## Your objective
Copy out every line of the data that has the word "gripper" somewhere in it.

## Provided data
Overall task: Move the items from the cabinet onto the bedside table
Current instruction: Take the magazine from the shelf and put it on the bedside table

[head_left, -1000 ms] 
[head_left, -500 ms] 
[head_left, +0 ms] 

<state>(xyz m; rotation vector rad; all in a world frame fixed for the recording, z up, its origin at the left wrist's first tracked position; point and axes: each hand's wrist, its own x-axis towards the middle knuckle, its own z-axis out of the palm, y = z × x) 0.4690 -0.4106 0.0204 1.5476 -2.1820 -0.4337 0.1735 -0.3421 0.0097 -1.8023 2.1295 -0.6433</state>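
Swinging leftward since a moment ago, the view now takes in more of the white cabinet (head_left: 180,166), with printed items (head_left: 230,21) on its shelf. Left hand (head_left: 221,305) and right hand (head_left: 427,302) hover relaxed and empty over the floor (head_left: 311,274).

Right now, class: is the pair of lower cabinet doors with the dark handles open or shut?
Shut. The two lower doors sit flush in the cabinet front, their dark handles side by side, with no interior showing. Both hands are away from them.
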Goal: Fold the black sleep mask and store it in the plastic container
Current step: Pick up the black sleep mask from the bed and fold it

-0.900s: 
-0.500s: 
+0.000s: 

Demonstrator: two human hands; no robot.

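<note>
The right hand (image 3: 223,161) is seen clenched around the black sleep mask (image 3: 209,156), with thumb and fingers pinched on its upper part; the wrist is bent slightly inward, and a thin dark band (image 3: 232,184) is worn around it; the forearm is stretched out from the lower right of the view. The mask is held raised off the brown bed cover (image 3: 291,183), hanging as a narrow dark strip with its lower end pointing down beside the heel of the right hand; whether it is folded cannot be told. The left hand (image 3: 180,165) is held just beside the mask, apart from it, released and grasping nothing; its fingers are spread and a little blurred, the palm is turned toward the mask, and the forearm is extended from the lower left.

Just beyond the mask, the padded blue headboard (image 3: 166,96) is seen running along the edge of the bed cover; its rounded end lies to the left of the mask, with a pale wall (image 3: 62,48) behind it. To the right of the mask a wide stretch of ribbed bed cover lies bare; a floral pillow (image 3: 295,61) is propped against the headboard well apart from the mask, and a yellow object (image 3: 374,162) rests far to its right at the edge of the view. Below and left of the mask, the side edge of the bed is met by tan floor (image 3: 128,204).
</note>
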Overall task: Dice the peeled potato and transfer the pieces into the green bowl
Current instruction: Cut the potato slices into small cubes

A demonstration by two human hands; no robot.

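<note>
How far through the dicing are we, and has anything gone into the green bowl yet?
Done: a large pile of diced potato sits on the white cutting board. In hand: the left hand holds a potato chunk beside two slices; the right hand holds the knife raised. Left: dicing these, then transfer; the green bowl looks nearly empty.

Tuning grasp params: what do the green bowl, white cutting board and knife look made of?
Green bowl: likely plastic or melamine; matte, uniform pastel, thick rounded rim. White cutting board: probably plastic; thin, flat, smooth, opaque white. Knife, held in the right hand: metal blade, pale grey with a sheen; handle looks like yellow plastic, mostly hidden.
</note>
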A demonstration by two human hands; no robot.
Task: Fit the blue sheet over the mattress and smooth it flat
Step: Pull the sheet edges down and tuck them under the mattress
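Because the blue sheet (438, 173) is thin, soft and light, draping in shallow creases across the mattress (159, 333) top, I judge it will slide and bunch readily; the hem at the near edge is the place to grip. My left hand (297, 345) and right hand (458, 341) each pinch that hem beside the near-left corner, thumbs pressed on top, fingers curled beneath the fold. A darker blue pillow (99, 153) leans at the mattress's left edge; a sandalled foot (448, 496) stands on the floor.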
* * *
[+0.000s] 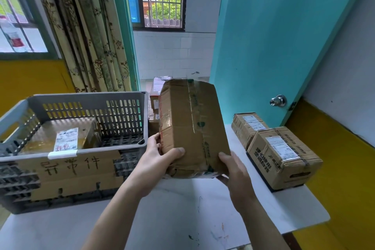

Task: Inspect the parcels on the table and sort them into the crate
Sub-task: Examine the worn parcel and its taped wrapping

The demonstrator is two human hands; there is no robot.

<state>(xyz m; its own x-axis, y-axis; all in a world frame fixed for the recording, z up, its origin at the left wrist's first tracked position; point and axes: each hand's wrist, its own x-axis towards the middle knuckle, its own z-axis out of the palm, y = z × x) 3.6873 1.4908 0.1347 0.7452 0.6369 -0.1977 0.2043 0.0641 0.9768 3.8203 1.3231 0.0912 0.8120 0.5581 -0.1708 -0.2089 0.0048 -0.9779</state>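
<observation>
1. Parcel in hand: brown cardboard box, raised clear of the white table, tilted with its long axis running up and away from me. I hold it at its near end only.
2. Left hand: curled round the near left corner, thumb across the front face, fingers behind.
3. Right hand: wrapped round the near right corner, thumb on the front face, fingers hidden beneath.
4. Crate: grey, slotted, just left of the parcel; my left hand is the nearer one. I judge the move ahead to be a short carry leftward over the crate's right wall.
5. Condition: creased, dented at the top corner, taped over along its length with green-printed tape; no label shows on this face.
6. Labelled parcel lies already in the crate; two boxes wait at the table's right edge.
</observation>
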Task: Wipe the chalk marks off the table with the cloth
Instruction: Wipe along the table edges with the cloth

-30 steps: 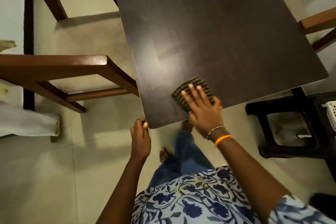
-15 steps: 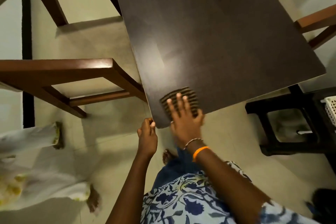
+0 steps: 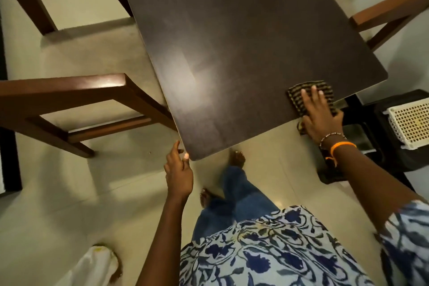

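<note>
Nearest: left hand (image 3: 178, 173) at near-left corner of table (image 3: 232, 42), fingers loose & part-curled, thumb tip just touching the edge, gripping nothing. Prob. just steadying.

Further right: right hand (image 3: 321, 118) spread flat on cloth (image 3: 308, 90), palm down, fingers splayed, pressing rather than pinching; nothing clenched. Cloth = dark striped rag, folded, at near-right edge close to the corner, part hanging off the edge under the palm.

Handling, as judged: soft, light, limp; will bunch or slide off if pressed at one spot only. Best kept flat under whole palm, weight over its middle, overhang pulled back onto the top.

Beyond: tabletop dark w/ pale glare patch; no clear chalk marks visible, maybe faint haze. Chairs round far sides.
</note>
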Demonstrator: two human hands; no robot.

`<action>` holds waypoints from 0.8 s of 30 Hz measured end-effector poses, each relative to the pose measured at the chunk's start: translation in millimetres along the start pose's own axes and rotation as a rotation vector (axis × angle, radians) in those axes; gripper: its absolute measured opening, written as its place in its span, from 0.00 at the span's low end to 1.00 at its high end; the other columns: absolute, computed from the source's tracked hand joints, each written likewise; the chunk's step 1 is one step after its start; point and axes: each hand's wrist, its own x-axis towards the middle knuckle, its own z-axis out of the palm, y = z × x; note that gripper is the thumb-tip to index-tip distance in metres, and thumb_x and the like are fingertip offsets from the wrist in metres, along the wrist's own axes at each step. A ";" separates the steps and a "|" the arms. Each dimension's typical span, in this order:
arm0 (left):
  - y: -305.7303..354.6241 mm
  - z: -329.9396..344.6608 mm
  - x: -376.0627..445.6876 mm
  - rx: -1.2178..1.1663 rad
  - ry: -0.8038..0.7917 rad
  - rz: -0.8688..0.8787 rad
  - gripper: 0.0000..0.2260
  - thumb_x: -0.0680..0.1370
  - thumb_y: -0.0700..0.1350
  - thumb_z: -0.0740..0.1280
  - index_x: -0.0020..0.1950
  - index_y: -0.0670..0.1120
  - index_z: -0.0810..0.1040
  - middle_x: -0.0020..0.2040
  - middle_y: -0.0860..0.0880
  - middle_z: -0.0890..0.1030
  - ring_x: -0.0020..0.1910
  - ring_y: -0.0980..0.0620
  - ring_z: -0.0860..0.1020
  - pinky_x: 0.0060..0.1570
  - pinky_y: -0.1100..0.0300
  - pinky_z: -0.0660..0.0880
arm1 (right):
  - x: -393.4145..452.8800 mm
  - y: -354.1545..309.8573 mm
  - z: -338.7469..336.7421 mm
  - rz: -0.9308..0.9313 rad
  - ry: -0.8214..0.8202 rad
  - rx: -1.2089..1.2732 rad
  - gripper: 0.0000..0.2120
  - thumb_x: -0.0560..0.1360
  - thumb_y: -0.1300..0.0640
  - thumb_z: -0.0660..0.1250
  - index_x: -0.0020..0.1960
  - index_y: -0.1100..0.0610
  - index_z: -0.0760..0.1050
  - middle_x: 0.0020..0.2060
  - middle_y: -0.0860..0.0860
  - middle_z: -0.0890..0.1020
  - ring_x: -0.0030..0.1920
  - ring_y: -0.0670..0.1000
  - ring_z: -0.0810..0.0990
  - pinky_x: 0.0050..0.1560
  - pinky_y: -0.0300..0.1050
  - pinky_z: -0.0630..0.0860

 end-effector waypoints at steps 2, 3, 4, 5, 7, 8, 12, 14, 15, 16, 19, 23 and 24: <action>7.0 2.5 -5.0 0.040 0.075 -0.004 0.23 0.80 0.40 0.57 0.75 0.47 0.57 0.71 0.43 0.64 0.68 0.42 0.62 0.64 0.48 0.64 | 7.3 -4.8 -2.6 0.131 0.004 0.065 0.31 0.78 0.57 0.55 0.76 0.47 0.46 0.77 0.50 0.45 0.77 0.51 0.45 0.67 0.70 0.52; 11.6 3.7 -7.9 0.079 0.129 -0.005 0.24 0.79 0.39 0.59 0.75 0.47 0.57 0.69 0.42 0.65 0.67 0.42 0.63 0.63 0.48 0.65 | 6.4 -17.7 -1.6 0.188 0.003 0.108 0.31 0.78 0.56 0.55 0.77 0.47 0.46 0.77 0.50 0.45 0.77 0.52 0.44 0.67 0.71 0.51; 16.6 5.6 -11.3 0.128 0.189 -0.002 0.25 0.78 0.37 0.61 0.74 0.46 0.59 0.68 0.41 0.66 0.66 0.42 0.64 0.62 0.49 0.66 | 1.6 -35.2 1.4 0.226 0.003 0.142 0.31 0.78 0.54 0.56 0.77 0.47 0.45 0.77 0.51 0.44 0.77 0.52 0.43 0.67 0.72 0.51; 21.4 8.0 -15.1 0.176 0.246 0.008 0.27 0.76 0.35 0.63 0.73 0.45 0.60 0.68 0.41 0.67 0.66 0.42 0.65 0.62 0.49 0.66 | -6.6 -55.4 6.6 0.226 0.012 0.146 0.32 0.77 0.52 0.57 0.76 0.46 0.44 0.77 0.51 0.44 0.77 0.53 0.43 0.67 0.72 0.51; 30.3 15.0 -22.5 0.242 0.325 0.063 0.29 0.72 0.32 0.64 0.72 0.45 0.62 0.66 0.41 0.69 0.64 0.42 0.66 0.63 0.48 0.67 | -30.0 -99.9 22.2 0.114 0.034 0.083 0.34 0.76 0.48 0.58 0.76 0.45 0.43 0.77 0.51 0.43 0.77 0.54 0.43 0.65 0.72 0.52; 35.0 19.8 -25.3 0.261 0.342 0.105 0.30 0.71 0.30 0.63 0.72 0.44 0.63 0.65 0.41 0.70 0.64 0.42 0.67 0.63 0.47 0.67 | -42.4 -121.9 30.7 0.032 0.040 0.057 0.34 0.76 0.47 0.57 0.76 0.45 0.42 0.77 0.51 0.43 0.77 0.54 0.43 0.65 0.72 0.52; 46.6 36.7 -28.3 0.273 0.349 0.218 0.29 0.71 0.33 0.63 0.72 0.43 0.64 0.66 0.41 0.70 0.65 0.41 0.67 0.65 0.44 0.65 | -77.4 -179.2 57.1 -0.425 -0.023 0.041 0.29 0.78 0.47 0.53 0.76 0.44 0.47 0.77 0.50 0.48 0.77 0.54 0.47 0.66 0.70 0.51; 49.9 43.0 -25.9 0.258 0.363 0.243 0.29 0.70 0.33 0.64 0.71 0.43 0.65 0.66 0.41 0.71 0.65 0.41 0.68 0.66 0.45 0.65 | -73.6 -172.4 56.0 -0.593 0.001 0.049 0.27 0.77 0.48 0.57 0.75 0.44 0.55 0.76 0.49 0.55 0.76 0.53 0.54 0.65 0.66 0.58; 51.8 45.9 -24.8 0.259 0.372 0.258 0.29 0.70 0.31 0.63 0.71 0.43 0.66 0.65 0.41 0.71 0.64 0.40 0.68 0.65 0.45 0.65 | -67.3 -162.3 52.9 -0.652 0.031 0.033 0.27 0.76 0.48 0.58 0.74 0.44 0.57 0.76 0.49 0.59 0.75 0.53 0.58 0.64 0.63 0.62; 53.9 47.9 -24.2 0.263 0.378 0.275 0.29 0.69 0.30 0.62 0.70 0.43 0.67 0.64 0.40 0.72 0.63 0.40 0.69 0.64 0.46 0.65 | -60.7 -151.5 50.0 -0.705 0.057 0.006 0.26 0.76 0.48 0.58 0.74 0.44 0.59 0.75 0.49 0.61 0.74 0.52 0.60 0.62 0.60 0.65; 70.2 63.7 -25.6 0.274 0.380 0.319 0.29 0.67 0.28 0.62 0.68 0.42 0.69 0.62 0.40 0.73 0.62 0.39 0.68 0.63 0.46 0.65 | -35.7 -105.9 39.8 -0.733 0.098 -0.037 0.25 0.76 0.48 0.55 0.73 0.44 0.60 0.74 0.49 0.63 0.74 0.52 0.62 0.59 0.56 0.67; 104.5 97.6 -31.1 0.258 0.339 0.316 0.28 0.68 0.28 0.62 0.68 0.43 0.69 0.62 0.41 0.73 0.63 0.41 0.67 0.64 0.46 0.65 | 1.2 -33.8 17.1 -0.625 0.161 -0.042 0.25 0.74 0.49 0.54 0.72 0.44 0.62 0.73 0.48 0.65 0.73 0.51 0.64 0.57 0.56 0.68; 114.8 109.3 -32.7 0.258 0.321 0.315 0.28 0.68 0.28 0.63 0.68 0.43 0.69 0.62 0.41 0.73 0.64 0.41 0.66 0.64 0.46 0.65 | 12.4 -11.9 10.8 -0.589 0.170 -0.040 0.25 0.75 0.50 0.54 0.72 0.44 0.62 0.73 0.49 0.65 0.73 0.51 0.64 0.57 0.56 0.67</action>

## Result of this task
`<action>` holds waypoints from 0.8 s of 30 Hz measured end-effector poses, each relative to the pose measured at the chunk's start: translation in millimetres along the start pose's own axes and rotation as a rotation vector (axis × angle, radians) in those axes; gripper: its absolute measured opening, written as its place in its span, from 0.00 at the span's low end to 1.00 at its high end; the other columns: absolute, computed from the source's tracked hand joints, each written likewise; the chunk's step 1 is one step after its start; point and axes: each hand's wrist, its own x-axis towards the middle knuckle, its own z-axis out of the palm, y = z × x; note that gripper is the thumb-tip to index-tip distance in metres, and thumb_x and the like are fingertip offsets from the wrist in metres, along the wrist's own axes at each step. A ";" separates the steps and a "|" the arms. Each dimension's typical span, in this order:
  - gripper: 0.0000..0.2260
  - gripper: 0.0000..0.2120

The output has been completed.